Power To The People

Categories: uncategorized

Date: 12 July 2006 14:27:39

We are endeavouring to release Dith Nav 1.1. This is a slightly smaller and more compact version. However we appear to be having trouble in reducing the size at present.

Today I am reflecting on the government's Energy Policy announced yesterday.

I appreciate their desire to raise the energy created from renewables to 20% by 2020. I acknowledge their desire to reduce our dependence on imported fuels and understand the problems they face in doing that. I can even accept that we need to look seriously at the future of nuclear power.

What is vexing me is the decision that the public will no longer allowed to object to the siting of wind farms and nuclear power stations. Objection that have been valid in the past, such as necessity or safety, will be disallowed. Therefore we'll have next to no rights. Yet we supposedly live in a democracy.
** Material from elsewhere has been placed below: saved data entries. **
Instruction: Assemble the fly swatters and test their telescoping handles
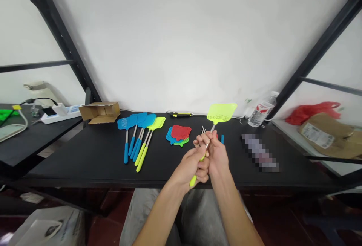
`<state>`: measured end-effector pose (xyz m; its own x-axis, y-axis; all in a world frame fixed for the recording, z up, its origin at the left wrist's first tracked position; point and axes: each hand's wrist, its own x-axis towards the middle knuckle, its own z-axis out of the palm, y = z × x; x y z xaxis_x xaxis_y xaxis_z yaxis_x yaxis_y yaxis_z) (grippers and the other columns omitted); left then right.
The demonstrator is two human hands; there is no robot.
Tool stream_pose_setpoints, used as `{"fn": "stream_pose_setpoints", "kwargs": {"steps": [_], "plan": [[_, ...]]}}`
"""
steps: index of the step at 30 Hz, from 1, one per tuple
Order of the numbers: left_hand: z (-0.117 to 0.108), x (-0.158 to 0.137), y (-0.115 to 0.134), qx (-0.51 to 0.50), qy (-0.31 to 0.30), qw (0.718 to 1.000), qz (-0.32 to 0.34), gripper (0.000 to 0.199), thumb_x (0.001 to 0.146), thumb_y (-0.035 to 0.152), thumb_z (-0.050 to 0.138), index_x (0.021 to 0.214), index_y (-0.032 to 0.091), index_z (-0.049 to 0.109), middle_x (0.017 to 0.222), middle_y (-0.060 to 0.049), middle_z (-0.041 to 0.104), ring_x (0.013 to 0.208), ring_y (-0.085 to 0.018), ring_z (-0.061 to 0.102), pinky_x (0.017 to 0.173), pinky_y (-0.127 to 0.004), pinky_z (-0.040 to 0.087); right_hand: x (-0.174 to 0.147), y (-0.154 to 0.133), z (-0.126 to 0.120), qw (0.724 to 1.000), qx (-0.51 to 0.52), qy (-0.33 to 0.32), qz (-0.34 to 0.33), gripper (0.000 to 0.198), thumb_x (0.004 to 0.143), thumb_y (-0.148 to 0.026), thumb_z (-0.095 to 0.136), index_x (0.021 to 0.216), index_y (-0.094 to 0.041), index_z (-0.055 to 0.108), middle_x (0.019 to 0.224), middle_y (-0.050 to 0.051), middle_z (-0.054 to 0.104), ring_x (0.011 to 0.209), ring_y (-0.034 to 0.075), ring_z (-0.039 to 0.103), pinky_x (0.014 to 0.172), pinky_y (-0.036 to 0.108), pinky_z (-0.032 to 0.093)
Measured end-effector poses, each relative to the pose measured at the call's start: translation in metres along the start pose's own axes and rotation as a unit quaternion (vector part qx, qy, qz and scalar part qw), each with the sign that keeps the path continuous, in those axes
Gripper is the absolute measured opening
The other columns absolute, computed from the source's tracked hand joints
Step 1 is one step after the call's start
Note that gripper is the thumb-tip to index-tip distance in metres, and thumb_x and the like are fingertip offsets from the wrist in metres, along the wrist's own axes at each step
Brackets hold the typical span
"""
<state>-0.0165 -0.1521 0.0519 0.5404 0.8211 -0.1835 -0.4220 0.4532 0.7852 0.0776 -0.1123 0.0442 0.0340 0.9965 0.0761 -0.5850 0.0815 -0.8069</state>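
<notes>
Both my hands are closed on one yellow-green fly swatter (222, 112), raised over the front of the black table (93, 155). My left hand (195, 165) wraps round its handle, whose end sticks out below. Higher up, my right hand (216, 152) grips the thin metal rod under the swatter's head. Beyond my hands lie loose swatter heads: a red one (181, 132), a blue one (170, 137) and a green one (182, 142), overlapping. Metal rods (203, 129) and a blue handle (222, 139) are partly hidden behind my hands.
Left on the table lie several blue fly swatters (126, 136) and yellow-green ones (145, 150). Behind them stands an open cardboard box (103, 113). A black-and-yellow cutter (181, 115) lies by the wall. At right are a water bottle (261, 112) and a pixelated item (260, 153).
</notes>
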Motion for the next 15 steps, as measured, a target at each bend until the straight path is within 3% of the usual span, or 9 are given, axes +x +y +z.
{"fn": "stream_pose_setpoints", "kwargs": {"steps": [4, 7, 9, 12, 15], "plan": [[-0.004, -0.009, -0.022, -0.011, 0.005, 0.999, -0.039, 0.048, 0.078, 0.064, 0.066, 0.082, 0.022, 0.044, 0.05, 0.013, 0.027, 0.038, -0.001, 0.013, 0.039, -0.016, 0.015, 0.006, -0.026, -0.025, 0.998, 0.048, 0.0, -0.051, 0.039, 0.089, -0.051, 0.06, 0.07, -0.025, 0.037, 0.064, -0.005, 0.029, 0.055, 0.013, 0.038, 0.058, 0.028, 0.049], [-0.017, -0.007, -0.035, 0.05, 0.049, 0.997, -0.021, 0.049, 0.078, 0.067, 0.064, 0.08, 0.022, 0.045, 0.052, 0.011, 0.033, 0.039, -0.003, 0.02, 0.038, -0.016, 0.018, 0.008, -0.046, -0.047, 0.995, 0.066, 0.003, -0.078, 0.033, 0.089, -0.046, 0.063, 0.073, -0.025, 0.043, 0.064, -0.005, 0.03, 0.049, 0.011, 0.029, 0.04, 0.021, 0.035], [-0.024, 0.001, -0.036, 0.104, 0.101, 0.989, 0.039, 0.049, 0.079, 0.067, 0.062, 0.076, 0.021, 0.047, 0.054, 0.008, 0.038, 0.042, -0.004, 0.029, 0.038, -0.015, 0.021, 0.003, -0.049, -0.057, 0.996, 0.046, 0.019, -0.069, 0.03, 0.088, -0.048, 0.064, 0.076, -0.025, 0.049, 0.063, -0.006, 0.032, 0.046, 0.009, 0.023, 0.034, 0.02, 0.023], [-0.025, 0.023, -0.029, 0.154, 0.19, 0.954, 0.174, 0.046, 0.079, 0.063, 0.064, 0.073, 0.018, 0.053, 0.064, 0.003, 0.048, 0.053, -0.007, 0.044, 0.044, -0.017, 0.036, -0.01, -0.034, -0.059, 0.996, -0.082, 0.033, 0.01, 0.034, 0.08, -0.054, 0.07, 0.083, -0.022, 0.058, 0.063, -0.006, 0.041, 0.043, 0.005, 0.017, 0.033, 0.019, 0.01], [-0.017, 0.051, -0.021, 0.163, 0.237, 0.925, 0.249, 0.041, 0.079, 0.057, 0.068, 0.076, 0.017, 0.06, 0.067, 0.001, 0.054, 0.058, -0.009, 0.05, 0.052, -0.018, 0.042, -0.021, -0.008, -0.057, 0.967, -0.245, -0.012, 0.069, 0.035, 0.075, -0.049, 0.077, 0.083, -0.019, 0.062, 0.056, -0.007, 0.041, 0.041, 0.004, 0.02, 0.035, 0.02, 0.01]]}}
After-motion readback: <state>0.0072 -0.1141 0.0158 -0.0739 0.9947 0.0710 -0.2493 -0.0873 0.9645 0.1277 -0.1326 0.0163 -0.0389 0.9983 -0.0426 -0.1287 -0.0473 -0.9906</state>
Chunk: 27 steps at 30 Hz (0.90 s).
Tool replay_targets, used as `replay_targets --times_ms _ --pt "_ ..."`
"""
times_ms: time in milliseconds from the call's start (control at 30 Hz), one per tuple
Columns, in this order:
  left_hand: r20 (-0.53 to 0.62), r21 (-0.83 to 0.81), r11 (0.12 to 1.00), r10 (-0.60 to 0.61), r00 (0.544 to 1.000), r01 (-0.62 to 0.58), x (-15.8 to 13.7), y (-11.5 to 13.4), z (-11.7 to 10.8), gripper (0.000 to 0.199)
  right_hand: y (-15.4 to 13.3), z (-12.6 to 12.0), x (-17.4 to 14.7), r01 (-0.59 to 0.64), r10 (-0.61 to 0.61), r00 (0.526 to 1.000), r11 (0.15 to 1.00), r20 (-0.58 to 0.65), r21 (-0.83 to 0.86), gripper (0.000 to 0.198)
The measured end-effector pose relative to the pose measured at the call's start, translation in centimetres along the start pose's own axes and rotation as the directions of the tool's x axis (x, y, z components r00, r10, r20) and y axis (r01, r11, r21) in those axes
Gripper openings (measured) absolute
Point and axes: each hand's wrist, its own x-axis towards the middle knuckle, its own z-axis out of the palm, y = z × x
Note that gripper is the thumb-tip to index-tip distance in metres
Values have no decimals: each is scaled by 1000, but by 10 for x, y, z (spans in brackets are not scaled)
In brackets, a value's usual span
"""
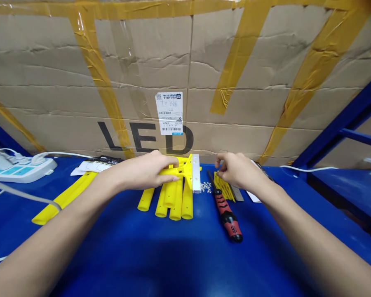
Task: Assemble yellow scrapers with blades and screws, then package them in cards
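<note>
head view: my left grip (150, 169) is closed on a yellow scraper (189, 175) above yellow tubes (179, 198). at its three o'clock my right grip (236, 170) curls by yellow parts (224, 189); its hold i can't tell.

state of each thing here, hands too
Left grip: closed on the yellow scraper
Yellow scraper: held, head to the right
Right grip: curled at the yellow pieces; hold unclear
Screwdriver: lying on the blue table
Screws: loose
Yellow tubes: heaped, lying
Power strip: on or off unclear
Carton: taped, creased
</note>
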Motion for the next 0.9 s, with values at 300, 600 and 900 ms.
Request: replay_targets --times_ms 300,600,900 --pt "-15 75 997 -22 1000 23 3 1 5 39 7 -6 1 -142 155 977 985 146 -96 26" --pt "-35 97 995 -7 999 10 3 3 6 45 3 -9 1 -214 210 952 977 223 -6 28" --pt "-25 107 994 -2 1000 4 3 9 4 44 9 -9 -2 -262 198 922 951 332 161 45"
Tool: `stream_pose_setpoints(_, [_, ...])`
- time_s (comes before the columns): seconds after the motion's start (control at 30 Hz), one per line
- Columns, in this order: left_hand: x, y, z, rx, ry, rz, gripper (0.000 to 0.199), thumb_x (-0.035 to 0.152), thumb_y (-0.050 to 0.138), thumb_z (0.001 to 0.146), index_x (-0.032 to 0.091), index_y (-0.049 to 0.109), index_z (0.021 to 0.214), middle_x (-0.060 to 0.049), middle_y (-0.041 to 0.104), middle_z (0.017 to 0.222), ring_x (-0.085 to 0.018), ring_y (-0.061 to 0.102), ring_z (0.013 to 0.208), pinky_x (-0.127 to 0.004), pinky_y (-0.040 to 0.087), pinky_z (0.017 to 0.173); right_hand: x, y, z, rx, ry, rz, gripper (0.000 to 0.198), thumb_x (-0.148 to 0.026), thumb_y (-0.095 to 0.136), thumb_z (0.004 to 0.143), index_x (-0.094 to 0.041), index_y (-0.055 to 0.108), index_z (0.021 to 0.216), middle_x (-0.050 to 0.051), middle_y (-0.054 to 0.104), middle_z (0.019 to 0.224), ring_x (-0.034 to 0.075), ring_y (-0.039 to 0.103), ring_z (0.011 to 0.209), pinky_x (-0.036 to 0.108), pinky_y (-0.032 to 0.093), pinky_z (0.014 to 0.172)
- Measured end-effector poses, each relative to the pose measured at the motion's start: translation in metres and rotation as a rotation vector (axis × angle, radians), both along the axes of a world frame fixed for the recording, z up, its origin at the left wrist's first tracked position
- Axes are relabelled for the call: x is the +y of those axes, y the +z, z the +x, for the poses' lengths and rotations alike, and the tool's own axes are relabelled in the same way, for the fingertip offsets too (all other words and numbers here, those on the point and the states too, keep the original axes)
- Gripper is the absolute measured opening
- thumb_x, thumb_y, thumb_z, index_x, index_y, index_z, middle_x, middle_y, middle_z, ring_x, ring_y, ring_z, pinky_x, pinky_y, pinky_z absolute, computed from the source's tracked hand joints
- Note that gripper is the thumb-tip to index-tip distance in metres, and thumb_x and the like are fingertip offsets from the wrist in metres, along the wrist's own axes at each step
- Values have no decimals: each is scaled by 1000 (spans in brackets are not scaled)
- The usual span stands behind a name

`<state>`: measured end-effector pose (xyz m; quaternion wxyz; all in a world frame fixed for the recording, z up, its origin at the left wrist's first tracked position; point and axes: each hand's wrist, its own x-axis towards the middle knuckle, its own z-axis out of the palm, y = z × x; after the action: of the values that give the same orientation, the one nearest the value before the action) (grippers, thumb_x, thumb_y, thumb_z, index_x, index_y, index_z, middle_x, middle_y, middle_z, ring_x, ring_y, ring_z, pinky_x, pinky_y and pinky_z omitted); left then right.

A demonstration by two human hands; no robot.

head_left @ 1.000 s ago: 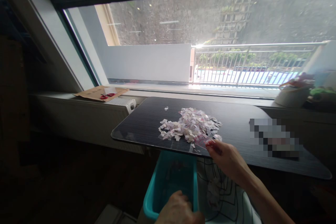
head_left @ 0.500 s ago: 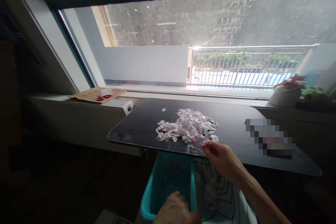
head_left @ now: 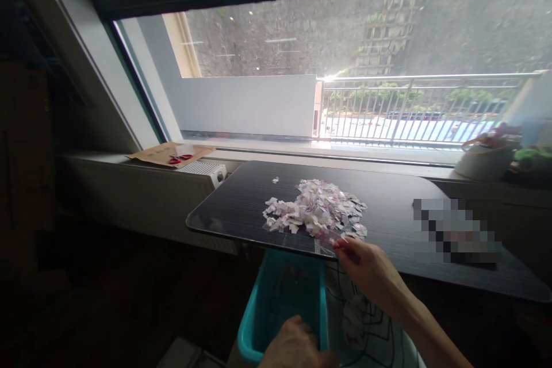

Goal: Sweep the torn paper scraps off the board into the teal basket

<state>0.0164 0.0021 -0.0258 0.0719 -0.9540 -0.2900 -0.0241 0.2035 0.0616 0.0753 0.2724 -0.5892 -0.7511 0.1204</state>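
Beside the paper pile, my right hand (head_left: 366,267) is closed in a pinch on a piece of clear plastic film (head_left: 326,238) with pinkish marks. The film lies at the near edge of the dark table (head_left: 241,195). Cut paper scraps (head_left: 321,204), white and pale pink, are heaped loosely just beyond it. Low in view, my left hand (head_left: 297,345) is curled at the near right end of a teal plastic bin (head_left: 249,322). Its fingertips are hidden, so whatever they grip does not show. A few pale scraps lie inside the bin.
Red-handled scissors (head_left: 181,158) rest on a brown paper envelope (head_left: 155,154) on the sill, above a white radiator (head_left: 202,175). A pixelated object (head_left: 457,230) lies on the table's right side. A pale pot (head_left: 483,161) stands by the window. More scraps (head_left: 354,316) lie on patterned fabric below.
The whole view has shifted slightly, moving the scene rightward. My right hand still pinches at the table edge, and more of the clear film shows now. My left hand stays at the bin.
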Motion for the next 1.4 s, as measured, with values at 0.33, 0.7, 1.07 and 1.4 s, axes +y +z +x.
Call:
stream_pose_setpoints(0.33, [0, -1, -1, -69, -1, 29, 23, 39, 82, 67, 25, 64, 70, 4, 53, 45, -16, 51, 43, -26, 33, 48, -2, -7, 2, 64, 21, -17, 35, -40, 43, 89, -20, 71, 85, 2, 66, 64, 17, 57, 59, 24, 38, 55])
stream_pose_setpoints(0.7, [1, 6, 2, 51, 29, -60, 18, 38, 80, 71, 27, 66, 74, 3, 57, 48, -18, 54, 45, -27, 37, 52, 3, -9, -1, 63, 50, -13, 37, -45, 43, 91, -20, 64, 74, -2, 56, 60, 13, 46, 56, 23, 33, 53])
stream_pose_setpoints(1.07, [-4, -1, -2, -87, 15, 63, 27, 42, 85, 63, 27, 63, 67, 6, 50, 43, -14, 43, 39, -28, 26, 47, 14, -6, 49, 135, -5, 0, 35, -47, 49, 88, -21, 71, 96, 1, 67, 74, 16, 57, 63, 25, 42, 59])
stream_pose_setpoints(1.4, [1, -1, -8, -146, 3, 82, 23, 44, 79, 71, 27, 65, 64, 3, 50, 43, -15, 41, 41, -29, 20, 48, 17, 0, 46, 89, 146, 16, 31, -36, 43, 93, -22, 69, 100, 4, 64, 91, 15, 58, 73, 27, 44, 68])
In Wales they are looking at harnessing the tidal power of the Severn estuary. A scheme has been "floated" to build a barrage across the Severn from Lavernock to Brean Down, near Weston Super Mare. This would provide up to 5% of the UK's energy needs. However to build it would have a major impact on the environment along the Severn.

As such various groups have protested to the Assembly that such a project would damage the local environment and put the breeding grounds of various water fowl in danger. Many of the mudflats are listed as Areas of Special Scientific Interest. So here we have a instance where the "Green" alternative to energy production could endanger the very environment that it should protect.

There are less obstrusive options, such as tidal bays that would have a much lower impact. Yet these are not of the grand design that politicians tend to love. I'm sure we're all looking forward to the days when a visit to the seaside will show vistas of wind farms on the horizons.

Yet what of the government's favoured option, nuclear power? Is this really the clean, safe alternative that the Grinning Baffoon will have us believe?

It is definitely safer than it was. The generating power is greenhouse friendly. Yet the waste is still not safe to dispose of. There is the alternative of nuclear fusion, which would be cleaner, safer and with very little waste. Here governments are just not investing enough into its research and development. They are more interested in arguing over where the testing should be done than actually doing anything.

Somehow the government has also decided that the building of all nuclear stations will be funded by private companies, without government subsidy. Do they really think that the private sector will take all the risks? In previous examples of private involvement in government ordered projects the government has been only to happy to say this but to bend over backwards when the private sector refuse to do it.

Just look at our new schools and hospitals as examples.